Tag Archives: hyperlocalisation

Road localisation in GrabMaps

Post Syndicated from Grab Tech original https://engineering.grab.com/road-localisation-grabmaps

Introduction

In 2022, Grab achieved self-sufficiency in its Geo services. As part of this transition, one crucial step was moving towards using an internally-developed map tailored specifically to the market in which Grab operates. Now that we have full control over the map layer, we can add more data to it or improve it according to the needs of the services running on top. One key aspect that this transition unlocked for us was the possibility of creating hyperlocal data at map level.

For instance, by determining the country to which a road belongs, we can now automatically infer the official language of that country and display the street name in that language. In another example, knowing the country for a specific road, we can automatically infer the driving side (left-handed or right-handed) leading to an improved navigation experience. Furthermore, this capability also enables us to efficiently handle various scenarios. For example, if we know that a road is part of a gated community, an area where our driver partners face restricted access, we can prevent the transit through that area.

These are just some examples of the possibilities from having full control over the map layer. By having an internal map, we can align our maps with specific markets and provide better experiences for our driver-partners and customers.

Background

For all these to be possible, we first needed to localise the roads inside the map. Our goal was to include hyperlocal data into the map, which refers to data that is specific to a certain area, such as a country, city, or even a smaller part of the city like a gated community. At the same time, we aimed to deliver our map with a high cadence, thus, we needed to find the right way to process this large amount of data while continuing to create maps in a cost-effective manner.

Solution

In the following sections of this article, we will use an extract from the Southeast Asia map to provide visual representations of the concepts discussed.
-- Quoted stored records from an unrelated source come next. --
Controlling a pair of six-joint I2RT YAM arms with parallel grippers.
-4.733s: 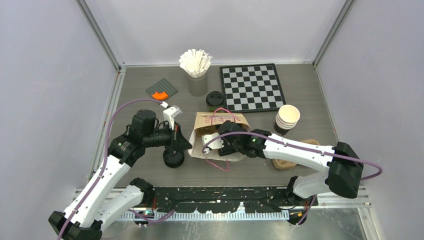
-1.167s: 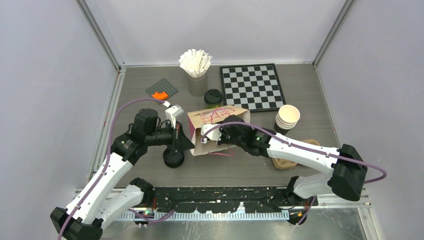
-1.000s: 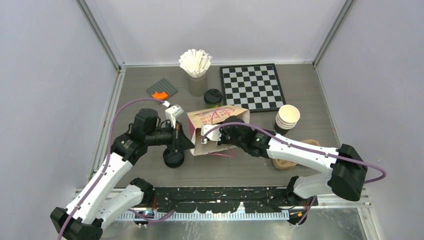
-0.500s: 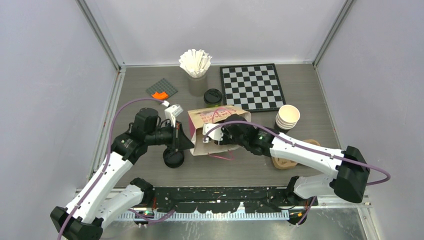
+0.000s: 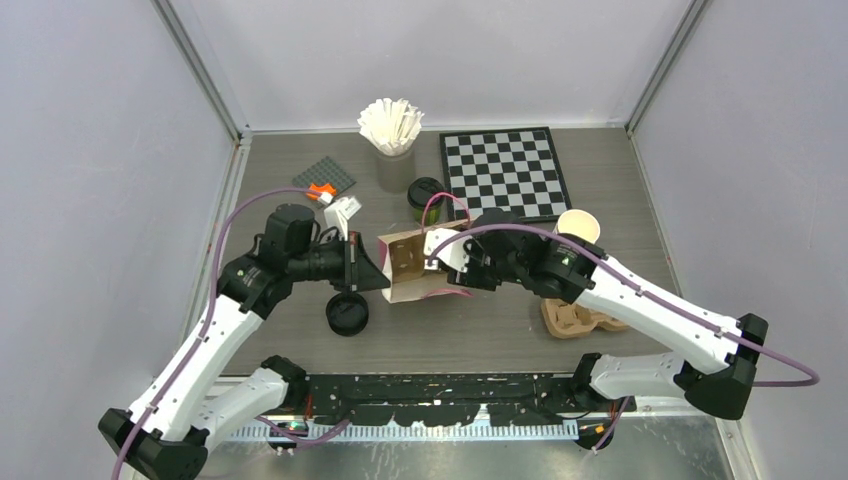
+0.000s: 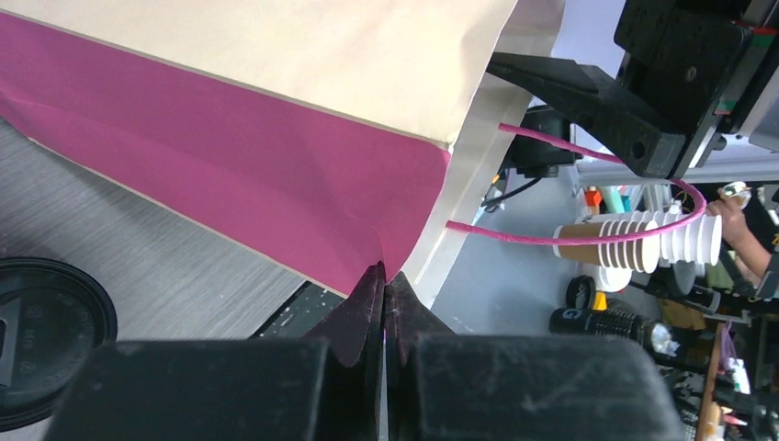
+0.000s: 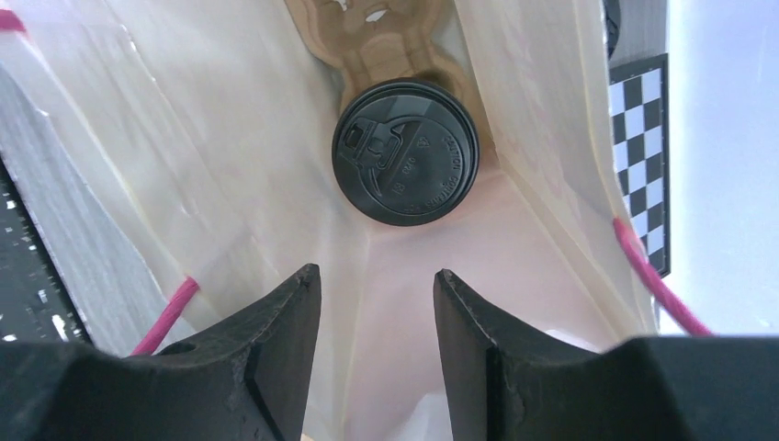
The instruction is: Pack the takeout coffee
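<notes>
The cream paper bag with pink handles hangs tipped on its side, mouth toward the right arm. My left gripper is shut on a magenta fold at the bag's bottom end. My right gripper is open and empty at the bag's mouth. In the right wrist view a black-lidded coffee cup sits deep inside the bag in a brown pulp carrier. A second olive-green cup stands behind the bag. A third black-lidded cup stands by the left arm and shows in the left wrist view.
A second pulp carrier lies at front right. A stack of white-rimmed paper cups stands by the chessboard. A holder of white paper sticks and a grey studded plate with an orange piece are at the back.
The bag has been raised and shifted back and to the right. My right gripper has drawn back out of the bag to its mouth. My left gripper has moved up with the fold.
</notes>
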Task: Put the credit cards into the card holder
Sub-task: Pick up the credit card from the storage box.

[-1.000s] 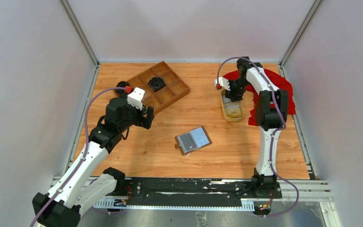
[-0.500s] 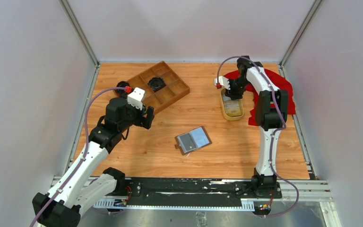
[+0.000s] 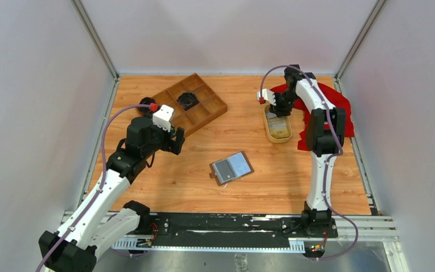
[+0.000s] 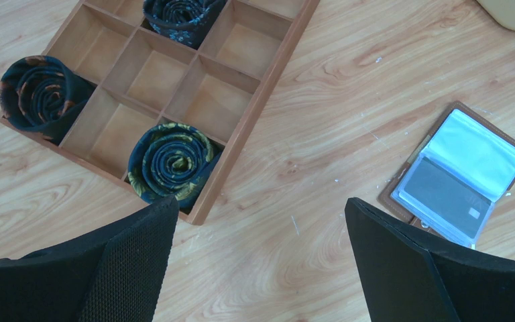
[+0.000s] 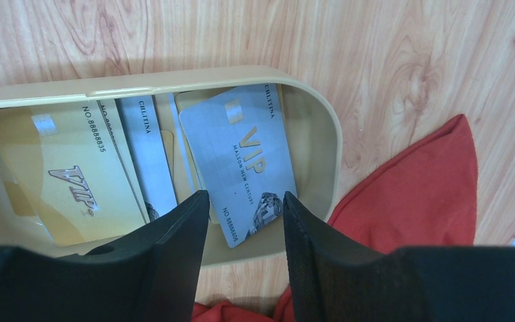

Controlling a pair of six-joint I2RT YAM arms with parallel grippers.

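Silver card (image 5: pixel 241 161) between right gripper (image 5: pixel 245 204), narrower than before

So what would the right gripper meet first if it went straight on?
Most likely the silver-grey VIP card lying in the beige oval dish: the right gripper points down at its near end, though depth is unclear.

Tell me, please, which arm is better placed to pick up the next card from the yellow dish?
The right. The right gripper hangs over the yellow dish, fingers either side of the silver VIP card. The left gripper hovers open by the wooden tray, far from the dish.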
In Figure 1, Image 1 shows a visualisation of the road network, the roads belonging to this area. The coloured lines in Image 2 represent the borders identifying the countries in the same area. Overlapping the information from Image 1 and Image 2, we can extrapolate and say that the entire surface included in a certain border could have the same set of common properties as shown in Image 3. In Image 4, we then proceed with adding localised roads for each area.
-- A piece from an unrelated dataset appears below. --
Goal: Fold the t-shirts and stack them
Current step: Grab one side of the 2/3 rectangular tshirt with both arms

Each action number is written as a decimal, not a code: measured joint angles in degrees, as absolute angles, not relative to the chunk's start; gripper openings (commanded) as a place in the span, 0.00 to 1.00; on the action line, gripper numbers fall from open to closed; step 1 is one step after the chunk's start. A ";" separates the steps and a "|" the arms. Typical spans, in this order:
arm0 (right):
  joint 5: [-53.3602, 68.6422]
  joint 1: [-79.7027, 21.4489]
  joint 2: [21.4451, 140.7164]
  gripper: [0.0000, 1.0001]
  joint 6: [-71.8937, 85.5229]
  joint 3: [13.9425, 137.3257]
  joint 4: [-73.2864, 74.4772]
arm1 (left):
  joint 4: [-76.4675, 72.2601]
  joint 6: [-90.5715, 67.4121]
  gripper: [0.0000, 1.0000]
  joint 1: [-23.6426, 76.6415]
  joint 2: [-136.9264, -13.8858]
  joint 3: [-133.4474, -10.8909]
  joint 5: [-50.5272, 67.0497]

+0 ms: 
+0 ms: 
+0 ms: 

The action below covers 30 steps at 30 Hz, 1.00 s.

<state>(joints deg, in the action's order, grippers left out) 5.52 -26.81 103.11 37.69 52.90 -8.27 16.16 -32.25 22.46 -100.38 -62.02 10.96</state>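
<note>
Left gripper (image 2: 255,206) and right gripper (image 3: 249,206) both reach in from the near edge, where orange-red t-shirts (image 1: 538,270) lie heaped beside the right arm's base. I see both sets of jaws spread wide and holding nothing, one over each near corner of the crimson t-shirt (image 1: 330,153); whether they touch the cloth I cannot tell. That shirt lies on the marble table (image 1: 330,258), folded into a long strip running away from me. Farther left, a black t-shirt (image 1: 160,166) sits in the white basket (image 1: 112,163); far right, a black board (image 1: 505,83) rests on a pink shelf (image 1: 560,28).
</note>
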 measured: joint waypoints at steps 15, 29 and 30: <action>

Figure 1 – Map of Southeast Asia

For this to be possible, we have to find a way to localise each road and identify its associated country. Once this localisation process is complete, we can replicate all this information specific to a given border onto each individual road. This information includes details such as the country name, driving side, and official language. We can go even further and infer more information, and add hyperlocal data. For example, in Vietnam, we can automatically prevent motorcycle access on the motorways.

Assigning each road on the map to a specific area, such as a country, service area, or subdivision, presents a complex task. So, how can we efficiently accomplish this?

Implementation

The most straightforward approach would be to test the inclusion of each road into each area boundary, but that is easier said than done. With close to 30 million road segments in the Southeast Asia map and over 10 thousand areas, the computational cost of determining inclusion or intersection between a polyline and a polygon is expensive.

Our solution to this challenge involves replacing the expensive yet precise operation with a decent approximation. We introduce a proxy entity, the geohash, and we use it to approximate the areas and also to localise the roads.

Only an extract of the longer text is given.